→ What you should do:
Please repeat exactly the lines below from the one containing "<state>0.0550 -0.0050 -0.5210" down to the one containing "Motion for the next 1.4", both included, and nothing else.
== Segment start ==
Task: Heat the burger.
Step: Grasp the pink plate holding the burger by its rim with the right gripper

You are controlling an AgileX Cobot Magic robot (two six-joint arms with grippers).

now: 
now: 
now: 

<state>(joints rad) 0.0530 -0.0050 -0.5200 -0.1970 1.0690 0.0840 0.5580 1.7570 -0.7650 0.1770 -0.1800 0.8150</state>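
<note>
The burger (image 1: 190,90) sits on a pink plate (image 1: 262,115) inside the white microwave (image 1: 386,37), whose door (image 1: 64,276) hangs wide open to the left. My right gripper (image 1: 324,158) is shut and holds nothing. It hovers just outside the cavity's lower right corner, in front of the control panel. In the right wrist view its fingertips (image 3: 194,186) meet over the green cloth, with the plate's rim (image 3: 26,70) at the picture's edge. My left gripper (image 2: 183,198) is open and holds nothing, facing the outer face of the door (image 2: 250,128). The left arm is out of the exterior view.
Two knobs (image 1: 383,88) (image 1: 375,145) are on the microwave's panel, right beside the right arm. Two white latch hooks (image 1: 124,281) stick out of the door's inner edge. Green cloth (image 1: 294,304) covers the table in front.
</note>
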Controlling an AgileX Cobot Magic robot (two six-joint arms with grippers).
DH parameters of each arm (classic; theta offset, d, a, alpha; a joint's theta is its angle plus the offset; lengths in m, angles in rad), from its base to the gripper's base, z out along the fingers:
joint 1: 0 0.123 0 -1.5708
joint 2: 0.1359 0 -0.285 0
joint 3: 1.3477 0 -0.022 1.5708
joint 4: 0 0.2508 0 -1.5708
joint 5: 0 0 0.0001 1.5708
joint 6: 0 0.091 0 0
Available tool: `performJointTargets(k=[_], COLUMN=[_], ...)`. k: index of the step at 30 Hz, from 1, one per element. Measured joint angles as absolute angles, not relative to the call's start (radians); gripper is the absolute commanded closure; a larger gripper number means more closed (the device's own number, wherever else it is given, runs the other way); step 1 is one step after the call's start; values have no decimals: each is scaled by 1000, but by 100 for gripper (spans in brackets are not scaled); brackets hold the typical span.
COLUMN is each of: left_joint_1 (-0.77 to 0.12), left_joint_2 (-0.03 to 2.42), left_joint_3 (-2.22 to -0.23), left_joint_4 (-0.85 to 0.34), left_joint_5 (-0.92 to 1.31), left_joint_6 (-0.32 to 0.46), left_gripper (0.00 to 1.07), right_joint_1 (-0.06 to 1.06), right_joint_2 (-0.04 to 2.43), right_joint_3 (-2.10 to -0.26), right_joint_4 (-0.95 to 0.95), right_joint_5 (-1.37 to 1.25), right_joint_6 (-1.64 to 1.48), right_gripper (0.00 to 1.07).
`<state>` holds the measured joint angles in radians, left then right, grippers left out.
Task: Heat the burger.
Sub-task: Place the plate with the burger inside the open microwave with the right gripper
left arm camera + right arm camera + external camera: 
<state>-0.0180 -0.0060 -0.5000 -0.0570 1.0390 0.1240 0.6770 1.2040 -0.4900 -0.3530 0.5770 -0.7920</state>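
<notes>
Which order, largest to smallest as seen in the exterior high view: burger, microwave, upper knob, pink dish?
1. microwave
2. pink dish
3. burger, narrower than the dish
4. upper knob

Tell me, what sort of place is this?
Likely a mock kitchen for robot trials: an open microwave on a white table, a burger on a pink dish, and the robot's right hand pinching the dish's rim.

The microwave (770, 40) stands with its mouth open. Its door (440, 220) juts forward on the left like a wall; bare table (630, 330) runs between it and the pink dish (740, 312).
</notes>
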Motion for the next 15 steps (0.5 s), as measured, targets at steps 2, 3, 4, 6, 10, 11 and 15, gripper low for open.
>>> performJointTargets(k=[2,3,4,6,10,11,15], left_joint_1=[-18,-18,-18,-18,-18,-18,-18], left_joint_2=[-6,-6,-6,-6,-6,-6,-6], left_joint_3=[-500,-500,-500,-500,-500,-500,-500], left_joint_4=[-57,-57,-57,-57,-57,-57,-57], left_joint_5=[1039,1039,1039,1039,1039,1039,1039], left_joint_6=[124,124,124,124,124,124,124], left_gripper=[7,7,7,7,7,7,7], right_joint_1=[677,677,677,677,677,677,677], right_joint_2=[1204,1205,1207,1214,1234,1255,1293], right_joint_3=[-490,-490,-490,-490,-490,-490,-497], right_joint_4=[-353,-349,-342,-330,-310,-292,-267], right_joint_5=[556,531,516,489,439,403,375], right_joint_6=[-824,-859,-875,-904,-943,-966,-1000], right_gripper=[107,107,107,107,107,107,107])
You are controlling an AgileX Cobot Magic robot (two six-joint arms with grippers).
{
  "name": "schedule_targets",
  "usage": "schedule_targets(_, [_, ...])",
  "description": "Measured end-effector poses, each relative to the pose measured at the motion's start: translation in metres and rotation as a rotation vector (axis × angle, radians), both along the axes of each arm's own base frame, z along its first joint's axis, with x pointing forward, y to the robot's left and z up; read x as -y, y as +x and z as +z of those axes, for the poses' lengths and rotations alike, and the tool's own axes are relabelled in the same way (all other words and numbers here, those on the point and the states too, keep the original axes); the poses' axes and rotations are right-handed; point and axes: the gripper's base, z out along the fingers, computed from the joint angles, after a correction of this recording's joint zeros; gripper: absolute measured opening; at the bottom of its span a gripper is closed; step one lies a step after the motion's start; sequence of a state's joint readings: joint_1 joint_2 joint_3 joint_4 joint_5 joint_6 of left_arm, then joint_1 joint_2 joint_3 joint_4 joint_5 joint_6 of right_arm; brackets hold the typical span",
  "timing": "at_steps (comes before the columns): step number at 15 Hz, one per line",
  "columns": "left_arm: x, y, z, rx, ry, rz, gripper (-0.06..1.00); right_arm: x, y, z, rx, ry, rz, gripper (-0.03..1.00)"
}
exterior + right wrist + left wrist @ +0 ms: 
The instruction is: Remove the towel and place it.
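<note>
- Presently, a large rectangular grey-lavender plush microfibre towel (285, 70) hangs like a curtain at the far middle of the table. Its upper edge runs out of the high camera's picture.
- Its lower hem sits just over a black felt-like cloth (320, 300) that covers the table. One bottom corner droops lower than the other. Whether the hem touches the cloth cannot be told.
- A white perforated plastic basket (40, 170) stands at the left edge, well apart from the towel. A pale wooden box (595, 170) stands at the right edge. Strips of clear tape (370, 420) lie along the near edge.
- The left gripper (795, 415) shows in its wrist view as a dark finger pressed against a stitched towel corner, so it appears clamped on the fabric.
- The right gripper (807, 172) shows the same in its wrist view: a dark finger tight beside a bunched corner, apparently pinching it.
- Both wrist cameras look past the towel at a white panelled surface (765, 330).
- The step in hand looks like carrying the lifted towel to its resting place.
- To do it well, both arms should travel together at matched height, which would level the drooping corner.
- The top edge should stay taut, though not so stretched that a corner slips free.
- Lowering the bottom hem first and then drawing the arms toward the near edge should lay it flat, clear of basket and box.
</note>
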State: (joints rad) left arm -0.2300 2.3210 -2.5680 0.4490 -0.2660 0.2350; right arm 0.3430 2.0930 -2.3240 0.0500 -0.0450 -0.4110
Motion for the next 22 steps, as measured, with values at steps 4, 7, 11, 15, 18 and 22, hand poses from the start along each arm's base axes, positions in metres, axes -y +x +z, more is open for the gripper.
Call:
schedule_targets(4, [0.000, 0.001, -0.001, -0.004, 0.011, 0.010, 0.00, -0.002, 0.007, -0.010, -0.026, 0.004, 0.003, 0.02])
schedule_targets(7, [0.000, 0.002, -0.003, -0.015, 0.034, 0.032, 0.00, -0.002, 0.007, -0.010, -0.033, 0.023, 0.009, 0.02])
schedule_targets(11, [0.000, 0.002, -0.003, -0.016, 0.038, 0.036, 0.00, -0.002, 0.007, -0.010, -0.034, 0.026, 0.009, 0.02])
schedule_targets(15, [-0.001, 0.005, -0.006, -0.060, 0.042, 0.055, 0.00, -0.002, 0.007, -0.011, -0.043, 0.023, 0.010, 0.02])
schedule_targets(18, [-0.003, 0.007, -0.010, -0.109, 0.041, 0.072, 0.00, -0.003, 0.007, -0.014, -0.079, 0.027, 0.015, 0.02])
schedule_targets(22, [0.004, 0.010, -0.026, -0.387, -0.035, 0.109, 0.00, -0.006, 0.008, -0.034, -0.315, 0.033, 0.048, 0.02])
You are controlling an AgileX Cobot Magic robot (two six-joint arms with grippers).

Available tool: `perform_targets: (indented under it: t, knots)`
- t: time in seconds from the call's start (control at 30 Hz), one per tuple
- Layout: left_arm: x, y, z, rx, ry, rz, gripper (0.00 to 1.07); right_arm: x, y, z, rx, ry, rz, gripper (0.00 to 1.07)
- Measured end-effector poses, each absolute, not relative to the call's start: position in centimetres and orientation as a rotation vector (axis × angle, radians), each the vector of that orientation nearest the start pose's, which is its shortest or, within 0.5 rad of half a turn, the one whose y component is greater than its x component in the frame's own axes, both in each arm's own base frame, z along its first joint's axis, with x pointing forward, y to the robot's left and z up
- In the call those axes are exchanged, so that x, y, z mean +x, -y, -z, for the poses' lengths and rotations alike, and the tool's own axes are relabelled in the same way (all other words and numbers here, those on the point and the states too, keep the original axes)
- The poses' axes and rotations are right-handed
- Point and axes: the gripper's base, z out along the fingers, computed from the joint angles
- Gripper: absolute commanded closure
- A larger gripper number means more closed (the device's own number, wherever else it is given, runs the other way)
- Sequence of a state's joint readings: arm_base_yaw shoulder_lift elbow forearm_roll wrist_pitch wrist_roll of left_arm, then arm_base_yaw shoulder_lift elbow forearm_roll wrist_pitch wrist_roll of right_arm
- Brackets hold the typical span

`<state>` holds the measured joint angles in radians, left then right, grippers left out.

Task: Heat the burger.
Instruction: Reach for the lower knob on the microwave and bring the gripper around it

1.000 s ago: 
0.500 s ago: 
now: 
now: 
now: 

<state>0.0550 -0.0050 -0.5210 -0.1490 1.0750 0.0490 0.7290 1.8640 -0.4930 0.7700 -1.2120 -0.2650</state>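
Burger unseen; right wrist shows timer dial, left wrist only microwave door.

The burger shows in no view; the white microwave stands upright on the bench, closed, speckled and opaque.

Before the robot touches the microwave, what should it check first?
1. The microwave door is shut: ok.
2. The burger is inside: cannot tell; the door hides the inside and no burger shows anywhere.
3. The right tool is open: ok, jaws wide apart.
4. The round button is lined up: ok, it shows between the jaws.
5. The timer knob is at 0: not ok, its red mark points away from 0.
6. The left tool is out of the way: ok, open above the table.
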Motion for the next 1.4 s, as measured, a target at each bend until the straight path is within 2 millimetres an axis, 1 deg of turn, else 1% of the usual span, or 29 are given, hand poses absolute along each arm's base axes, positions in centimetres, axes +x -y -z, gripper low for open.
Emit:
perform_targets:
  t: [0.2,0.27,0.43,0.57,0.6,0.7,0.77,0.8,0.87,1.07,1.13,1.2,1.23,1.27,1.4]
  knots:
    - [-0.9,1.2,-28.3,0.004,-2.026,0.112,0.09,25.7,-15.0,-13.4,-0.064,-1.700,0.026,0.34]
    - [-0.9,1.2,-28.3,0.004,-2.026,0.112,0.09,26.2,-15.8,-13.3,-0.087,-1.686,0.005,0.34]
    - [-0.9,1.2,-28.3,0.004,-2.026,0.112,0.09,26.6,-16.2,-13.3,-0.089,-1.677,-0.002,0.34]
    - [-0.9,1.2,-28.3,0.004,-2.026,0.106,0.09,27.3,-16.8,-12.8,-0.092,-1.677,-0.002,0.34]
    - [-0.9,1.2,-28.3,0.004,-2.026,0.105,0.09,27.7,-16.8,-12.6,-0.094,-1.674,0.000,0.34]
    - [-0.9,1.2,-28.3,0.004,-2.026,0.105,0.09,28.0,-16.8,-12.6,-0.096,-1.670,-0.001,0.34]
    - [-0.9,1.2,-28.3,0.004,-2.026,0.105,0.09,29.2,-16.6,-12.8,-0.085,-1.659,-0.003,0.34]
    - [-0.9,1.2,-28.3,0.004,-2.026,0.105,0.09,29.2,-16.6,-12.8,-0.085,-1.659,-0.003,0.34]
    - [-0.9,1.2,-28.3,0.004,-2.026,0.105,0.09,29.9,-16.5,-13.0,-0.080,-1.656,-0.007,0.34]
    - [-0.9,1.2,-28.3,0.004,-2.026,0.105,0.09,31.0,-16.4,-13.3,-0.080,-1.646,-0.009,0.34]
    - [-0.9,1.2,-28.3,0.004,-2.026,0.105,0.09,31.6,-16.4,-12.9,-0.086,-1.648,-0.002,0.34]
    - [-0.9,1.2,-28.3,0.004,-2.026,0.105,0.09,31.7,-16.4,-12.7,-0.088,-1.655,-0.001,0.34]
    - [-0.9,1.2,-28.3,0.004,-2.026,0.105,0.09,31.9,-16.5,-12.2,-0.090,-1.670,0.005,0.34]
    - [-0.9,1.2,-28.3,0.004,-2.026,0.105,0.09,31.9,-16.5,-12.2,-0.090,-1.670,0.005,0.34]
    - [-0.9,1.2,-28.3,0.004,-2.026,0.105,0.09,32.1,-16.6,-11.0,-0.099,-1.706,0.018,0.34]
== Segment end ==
→ Task response:
<state>0.0550 -0.0050 -0.5210 -0.1490 1.0750 0.0490 0.7290 1.8640 -0.4930 0.7700 -1.2120 -0.2650</state>
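Burger unseen; right wrist shows timer dial, left wrist only microwave door.

The burger shows in no view; the white microwave stands upright on the bench, closed, speckled and opaque.

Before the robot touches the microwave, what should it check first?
1. The microwave door is shut: ok.
2. The burger is inside: cannot tell; the door hides the inside and no burger shows anywhere.
3. The right tool is open: ok, jaws wide apart.
4. The round button is lined up: ok, it shows between the jaws.
5. The timer knob is at 0: not ok, its red mark points away from 0.
6. The left tool is out of the way: ok, open above the table.
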Motion for the next 1.4 s, as measured, a target at each bend until the straight path is within 2 millimetres an axis, 1 deg of turn, else 1% of the usual span, or 29 are given, hand poses absolute along each arm's base axes, positions in centimetres, axes +x -y -z, gripper low for open.

That concludes the output.